Is Multiple Sclerosis Genetic?
Perhaps multiple sclerosis (MS) has touched your life personally through your own diagnosis or a loved one developing the condition. Alternatively, you may have no personal experience with the disease but are interested in learning more about it.
Being an autoimmune disease, MS occurs when the immune system attacks the myelin sheath protecting neurons in the brain, as explained by Mount Sinai. As a result, someone with MS can experience symptoms like muscle weakness, dizziness, balance and coordination problems, trouble walking, vision loss, and disorganized speech. A wheelchair is often used to help individuals with MS move around.
There's no known cure for the condition, and receiving a diagnosis of MS could feel earth-shattering to the person being diagnosed. Both an individual's physical and mental health can be adversely affected by MS. In about half of all MS patients, depression is a concern while living with the disease, as noted by Cleveland Clinic.
Those with MS may wonder what factors could have contributed to their disease. According to UK's National Health Service, researchers have identified a history of smoking, insufficient sunlight exposure, and infections like the Epstein-Barr virus to be some potential risk factors for developing MS. In addition, the chances of a woman developing MS are 2 to 3 times greater than a man's.
Genetic factors also seem to be at play in the development of the disease. Let's dive deeper into how a family history of MS may increase someone's chances of also being affected by the disease.
Can multiple sclerosis be inherited?
Although genes appear to play a role in the development of multiple sclerosis (MS), the National Multiple Sclerosis Society explains that it's not a heritable disease, and it doesn't pass down from generation to generation like hair color does. However, having a family member with MS can increase someone's genetic risk of the disease in some cases. According to Healthline, the average person has a 0.1% to 0.3% chance of developing MS. Having a parent or sibling with MS increases the risk to approximately 3%, but most parents with MS will not pass down the disease to their children, as noted by MS Focus Magazine.
Studies conducted on identical twins have suggested that if one twin develops MS, there's a 1 in 4 chance the other twin will develop the disease. These studies are particularly insightful in answering the question of heritability because they suggest that MS is partly genetic, but not completely. If one identical twin had MS, the other twin would have to be 100% likely to develop it if MS was truly a genetic disease, as MS Focus Magazine points out.
Like many other medical conditions, researchers believe MS to be a manifestation of both genetic and environmental factors. For example, some evidence suggests that people who live in geographical areas further away from the equator may be more susceptible to developing MS, as explained by the National Multiple Sclerosis Society.
Which genes are associated with multiple sclerosis?
Multiple sclerosis (MS) isn't hereditary, but genes are still suspected to contribute to its progression.
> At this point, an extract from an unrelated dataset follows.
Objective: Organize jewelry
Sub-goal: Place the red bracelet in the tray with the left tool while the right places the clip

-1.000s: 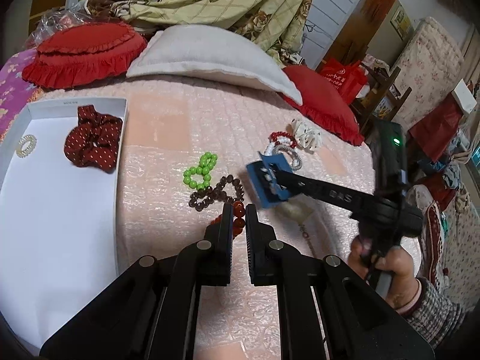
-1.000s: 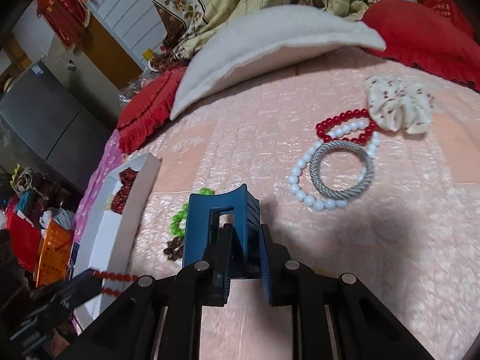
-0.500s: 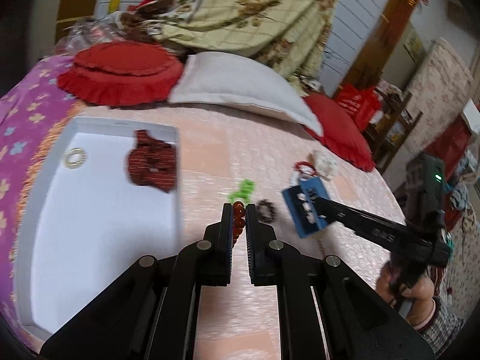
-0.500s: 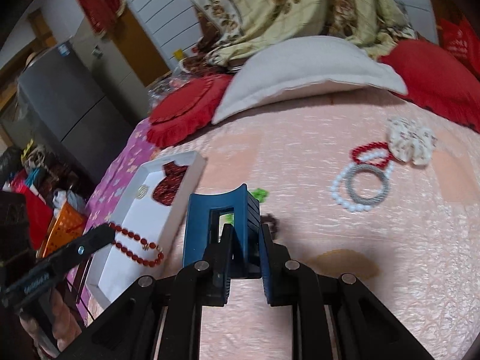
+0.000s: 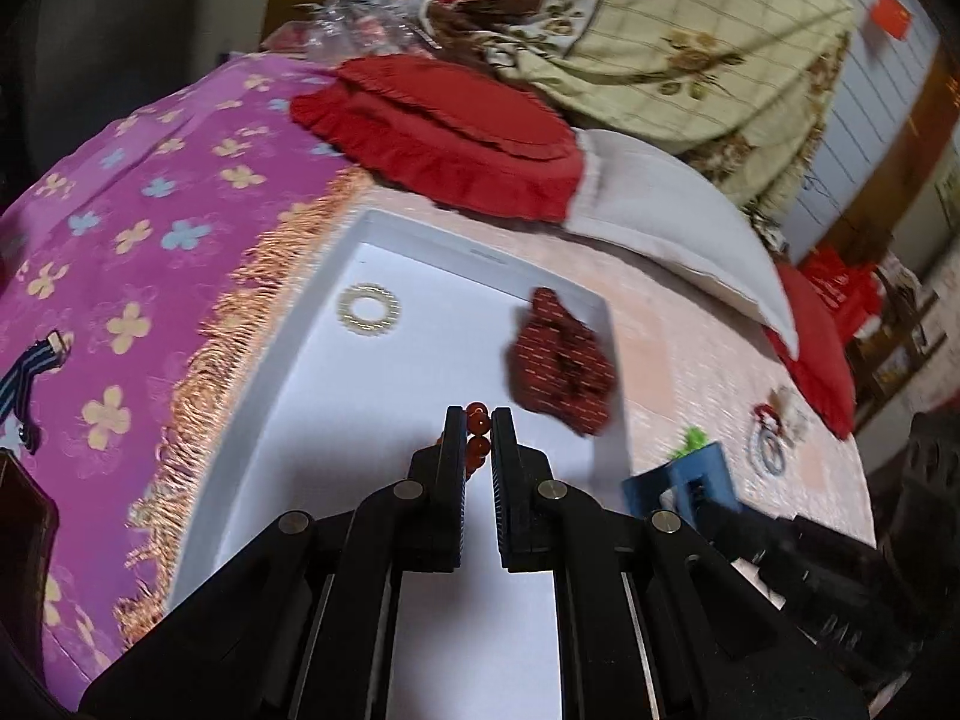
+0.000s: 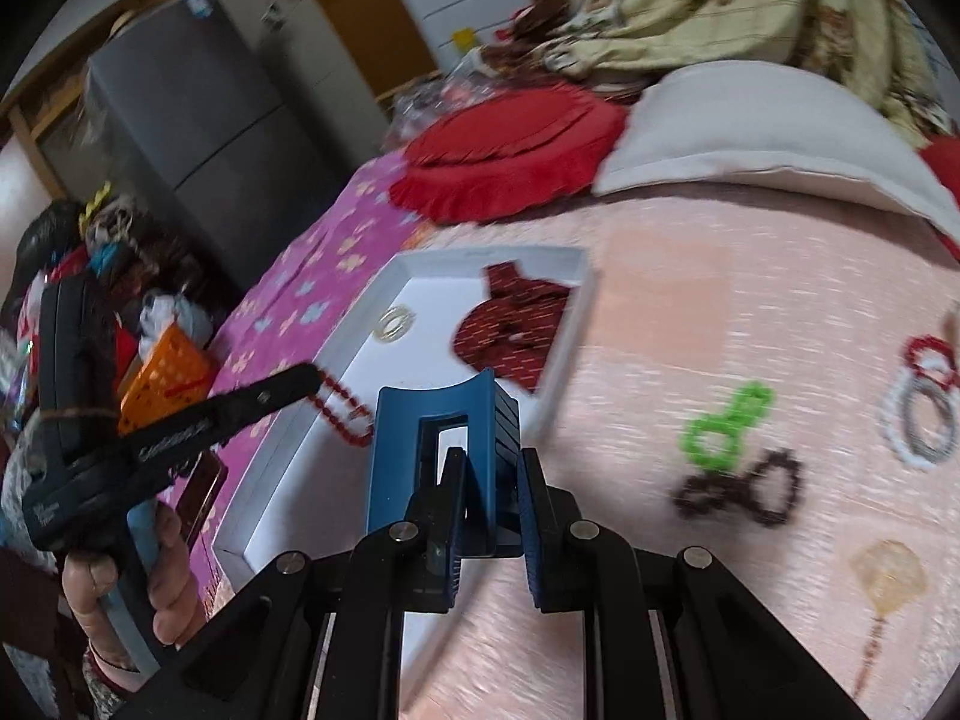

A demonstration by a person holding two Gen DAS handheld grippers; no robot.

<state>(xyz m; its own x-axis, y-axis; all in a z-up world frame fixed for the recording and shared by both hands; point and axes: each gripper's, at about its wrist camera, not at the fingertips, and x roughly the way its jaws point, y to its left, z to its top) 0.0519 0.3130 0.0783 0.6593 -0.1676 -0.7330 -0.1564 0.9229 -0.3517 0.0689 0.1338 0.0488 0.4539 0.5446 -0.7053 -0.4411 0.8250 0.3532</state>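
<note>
My left gripper point(image 5: 478, 420) is shut on a red bead bracelet point(image 5: 477, 435) and holds it over the white tray point(image 5: 312, 324); the right wrist view shows the bracelet point(image 6: 342, 414) hanging above the tray point(image 6: 558, 384). My right gripper point(image 6: 489, 462) is shut on a blue hair claw clip point(image 6: 438, 420), held by the tray's right edge; the clip also shows in the left wrist view point(image 5: 684, 480). In the tray lie a dark red scrunchie point(image 5: 561, 369) and a small pale ring point(image 5: 367, 307).
On the pink bedspread lie a green bead bracelet point(image 6: 726, 426), a dark brown bead bracelet point(image 6: 744, 486), and white, grey and red bracelets point(image 6: 921, 402) at the right. Red cushions point(image 5: 444, 138) and a white pillow point(image 5: 672, 222) lie behind the tray. A purple flowered cloth point(image 5: 120, 228) covers the left.
My left gripper lifted the red bead bracelet off the bedspread and carried it left over the tray. My right gripper moved left with the blue clip toward the tray's edge.
</note>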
Researchers are actively investigating which of these genes are involved in the development of MS in order to better understand the disease and create successful treatments. According to the MS Society, more than 200 genes have been identified as being associated with MS. In particular, the risk of MS appears to be higher in those who carry genes related to vitamin D deficiency. Higher vitamin D levels have been found to increase the activity of one gene associated with MS. In light of these findings, it's believed that getting enough vitamin D through sunlight, your diet, and supplements may be a protective factor against developing MS, as noted by the Mayo Clinic.
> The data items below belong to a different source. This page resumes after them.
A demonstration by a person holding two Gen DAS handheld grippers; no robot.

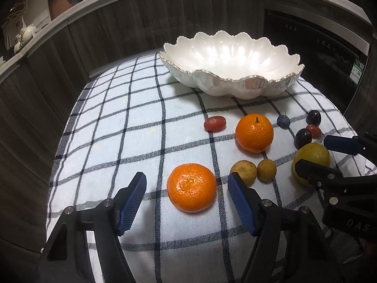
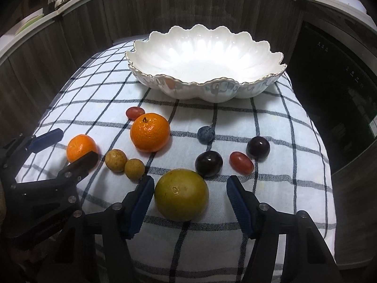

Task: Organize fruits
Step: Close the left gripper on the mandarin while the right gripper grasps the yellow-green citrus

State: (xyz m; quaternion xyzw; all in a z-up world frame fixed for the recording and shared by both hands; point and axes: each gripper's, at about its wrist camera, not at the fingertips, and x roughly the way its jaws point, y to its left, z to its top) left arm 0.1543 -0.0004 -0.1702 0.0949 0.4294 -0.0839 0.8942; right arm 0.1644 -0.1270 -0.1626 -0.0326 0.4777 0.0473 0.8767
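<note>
My left gripper (image 1: 187, 188) stood with its jaws apart on either side of the near mandarin (image 1: 191, 187), pads clear of the skin on both flanks. My right gripper (image 2: 189, 197) was likewise spread around the yellow-green citrus (image 2: 181, 194), with nothing gripped.

Risks noted. Both fruits were round and sat on a soft checked cloth (image 1: 106, 122); in my judgement an uneven closure, one pad arriving first, would roll either fruit sideways. The mandarin's right-hand pad stood just beside two small brownish-yellow fruits (image 1: 243, 172), and a nudge could scatter them. The citrus lay near a dark plum (image 2: 208, 163) and a red grape tomato (image 2: 241, 162), which were similarly exposed. The two grippers worked close together, so I judged a clash between them possible on the lift.

Containers. The scalloped white bowl (image 2: 212, 89) at the far end of the cloth held nothing. Every fruit, including the second mandarin (image 2: 150, 132), lay outside it.
</note>
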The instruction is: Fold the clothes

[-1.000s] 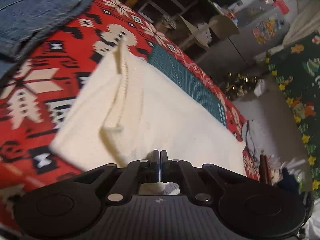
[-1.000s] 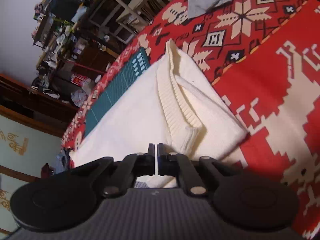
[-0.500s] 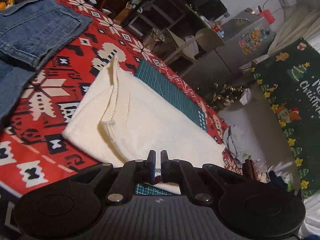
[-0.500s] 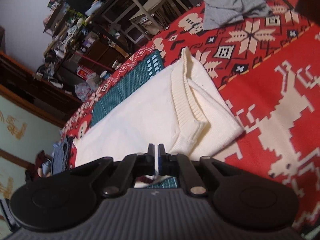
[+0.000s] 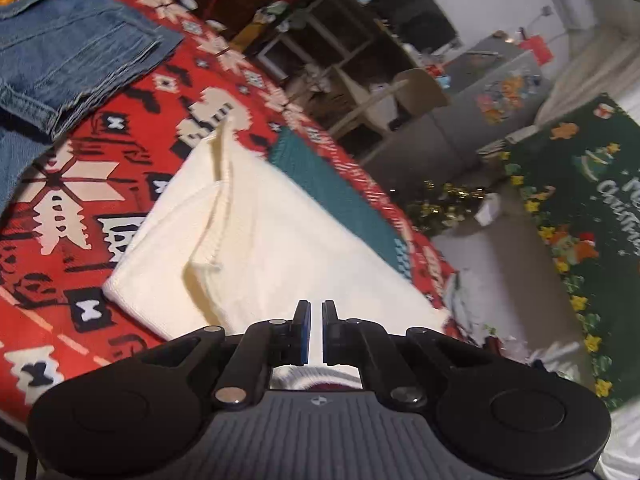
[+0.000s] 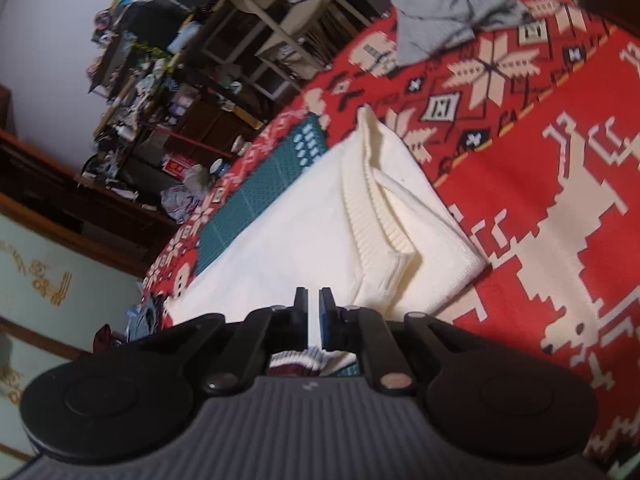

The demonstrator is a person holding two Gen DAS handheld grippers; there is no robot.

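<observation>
- Cream knit sweater (image 5: 280, 240) lies folded on the red patterned blanket (image 5: 80, 200); roughly rectangular, w/ a ribbed band (image 6: 360, 208) running up over the top layer to a raised point at the far end.
- Under the near edge a bit of maroon-and-white striped hem (image 6: 296, 360) shows, seen thru the gap behind the right fingers.
- Sweater partly covers a green cutting mat (image 5: 340, 188), which sticks out along its far side.
- Left gripper (image 5: 316, 316): narrow slit between the blue-padded fingers, cream knit visible thru it; nothing clamped, no pad pressing on cloth. Hangs just over the sweater's near edge.
- Right gripper (image 6: 314, 304): jaws opening, small gap; white fabric seen thru the gap but pads not pinching it. Also just above the near edge, on the side w/ the folded corner.
- Folded blue denim (image 5: 68, 64) sits on the blanket, well apart from the sweater, in left view.
- Crumpled grey garment (image 6: 452, 4) at the blanket's far end in right view.
- Beyond the blanket: cluttered shelves (image 6: 160, 92), pale chair (image 6: 276, 4), green Christmas rug (image 5: 580, 220) on the floor.
</observation>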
One 2022 study published in the Journal of Neurology discovered a potential relationship between a genetic predisposition to elevated body mass index (BMI) in childhood and future MS development. Their results suggested that individuals who were genetically predisposed to a higher BMI in childhood may be more susceptible to developing MS, particularly if their BMI remained consistently high throughout adolescence and young adulthood.
One important gene that appears to be significantly connected to MS is HLA-DRB1 (per MedlinePlus). Another gene, IL-7R, is also associated with the condition. It's interesting to note that both of these genes play important roles in immune system function, which may be relevant to how the immune system reacts during MS attacks.